ABOUT THIS EXERCISE:
Could you please retype all of the data below exactly?

═══

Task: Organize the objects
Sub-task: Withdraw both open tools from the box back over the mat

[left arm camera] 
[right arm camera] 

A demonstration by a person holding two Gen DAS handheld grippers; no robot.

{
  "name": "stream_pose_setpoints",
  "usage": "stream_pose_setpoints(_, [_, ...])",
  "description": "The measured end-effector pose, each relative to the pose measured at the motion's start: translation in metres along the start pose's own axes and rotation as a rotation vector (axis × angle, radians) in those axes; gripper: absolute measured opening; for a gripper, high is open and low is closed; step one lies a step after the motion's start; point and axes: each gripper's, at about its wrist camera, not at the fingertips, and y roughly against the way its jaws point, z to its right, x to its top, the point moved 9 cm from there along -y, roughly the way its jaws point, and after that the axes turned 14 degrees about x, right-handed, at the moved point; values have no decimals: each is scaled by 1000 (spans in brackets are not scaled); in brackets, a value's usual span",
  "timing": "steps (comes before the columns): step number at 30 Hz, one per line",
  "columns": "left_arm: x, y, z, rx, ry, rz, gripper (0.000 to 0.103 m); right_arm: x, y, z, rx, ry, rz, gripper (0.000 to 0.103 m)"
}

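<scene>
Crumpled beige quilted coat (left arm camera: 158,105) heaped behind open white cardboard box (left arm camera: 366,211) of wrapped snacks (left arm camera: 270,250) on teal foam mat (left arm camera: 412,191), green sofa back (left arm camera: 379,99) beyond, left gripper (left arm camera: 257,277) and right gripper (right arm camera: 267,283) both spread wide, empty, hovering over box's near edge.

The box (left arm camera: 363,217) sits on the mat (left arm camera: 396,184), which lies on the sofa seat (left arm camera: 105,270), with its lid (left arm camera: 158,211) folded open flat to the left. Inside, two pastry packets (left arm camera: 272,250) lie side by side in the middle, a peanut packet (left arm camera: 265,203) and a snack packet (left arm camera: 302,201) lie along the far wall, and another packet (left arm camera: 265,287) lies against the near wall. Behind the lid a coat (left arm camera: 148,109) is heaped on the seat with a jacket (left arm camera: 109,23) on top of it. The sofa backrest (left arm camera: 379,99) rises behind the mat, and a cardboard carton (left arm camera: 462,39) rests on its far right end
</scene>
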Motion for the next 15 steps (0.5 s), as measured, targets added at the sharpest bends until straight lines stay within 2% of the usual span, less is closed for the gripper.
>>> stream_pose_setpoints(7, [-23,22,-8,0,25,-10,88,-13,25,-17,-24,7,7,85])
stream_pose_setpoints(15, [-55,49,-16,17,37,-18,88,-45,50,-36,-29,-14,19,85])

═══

YOUR SOLUTION:
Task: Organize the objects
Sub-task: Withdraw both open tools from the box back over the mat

[left arm camera] 
[right arm camera] 

A demonstration by a person holding two Gen DAS handheld grippers; no robot.

{
  "name": "stream_pose_setpoints",
  "usage": "stream_pose_setpoints(_, [_, ...])",
  "description": "The measured end-effector pose, each relative to the pose measured at the motion's start: translation in metres along the start pose's own axes and rotation as a rotation vector (axis × angle, radians) in those axes; gripper: absolute measured opening; for a gripper, high is open and low is closed; step one lies a step after the motion's start; point and axes: each gripper's, at about its wrist camera, not at the fingertips, and y roughly against the way its jaws point, z to its right, x to its top, the point moved 9 cm from there along -y, roughly the way its jaws point, and after that the axes turned 14 degrees about x, right-handed, at the moved point; values have no decimals: each is scaled by 1000 (spans in brackets are not scaled); in brackets, a value's usual span",
  "timing": "steps (comes before the columns): step number at 30 Hz, one per line",
  "columns": "left_arm: x, y, z, rx, ry, rz, gripper (0.000 to 0.103 m); right_arm: x, y, z, rx, ry, rz, gripper (0.000 to 0.103 m)"
}

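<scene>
Crumpled beige quilted coat (left arm camera: 158,105) heaped behind open white cardboard box (left arm camera: 366,211) of wrapped snacks (left arm camera: 270,250) on teal foam mat (left arm camera: 412,191), green sofa back (left arm camera: 379,99) beyond, left gripper (left arm camera: 257,277) and right gripper (right arm camera: 267,283) both spread wide, empty, hovering over box's near edge.

The box (left arm camera: 363,217) sits on the mat (left arm camera: 396,184), which lies on the sofa seat (left arm camera: 105,270), with its lid (left arm camera: 158,211) folded open flat to the left. Inside, two pastry packets (left arm camera: 272,250) lie side by side in the middle, a peanut packet (left arm camera: 265,203) and a snack packet (left arm camera: 302,201) lie along the far wall, and another packet (left arm camera: 265,287) lies against the near wall. Behind the lid a coat (left arm camera: 148,109) is heaped on the seat with a jacket (left arm camera: 109,23) on top of it. The sofa backrest (left arm camera: 379,99) rises behind the mat, and a cardboard carton (left arm camera: 462,39) rests on its far right end
</scene>
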Motion for the next 15 steps (0.5 s), as measured, targets added at the sharpest bends until straight lines stay within 2% of the usual span, less is closed for the gripper.
>>> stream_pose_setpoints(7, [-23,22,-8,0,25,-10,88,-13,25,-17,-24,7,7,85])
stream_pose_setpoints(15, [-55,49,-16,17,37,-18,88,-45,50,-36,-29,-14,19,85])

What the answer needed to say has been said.